--- What you need to do ---
Repeat the data below exactly. Include each line.

--- Recorded information ---
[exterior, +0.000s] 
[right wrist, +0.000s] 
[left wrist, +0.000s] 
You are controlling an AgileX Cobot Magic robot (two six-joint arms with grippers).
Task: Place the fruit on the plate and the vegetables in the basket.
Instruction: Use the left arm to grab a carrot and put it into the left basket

--- Result of the task ---
[exterior, +0.000s] 
[right wrist, +0.000s] 
[left wrist, +0.000s] 
You are controlling an AgileX Cobot Magic robot (two six-joint arms with grippers).
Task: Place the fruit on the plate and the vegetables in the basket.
Instruction: Use the left arm to grab a carrot and put it into the left basket

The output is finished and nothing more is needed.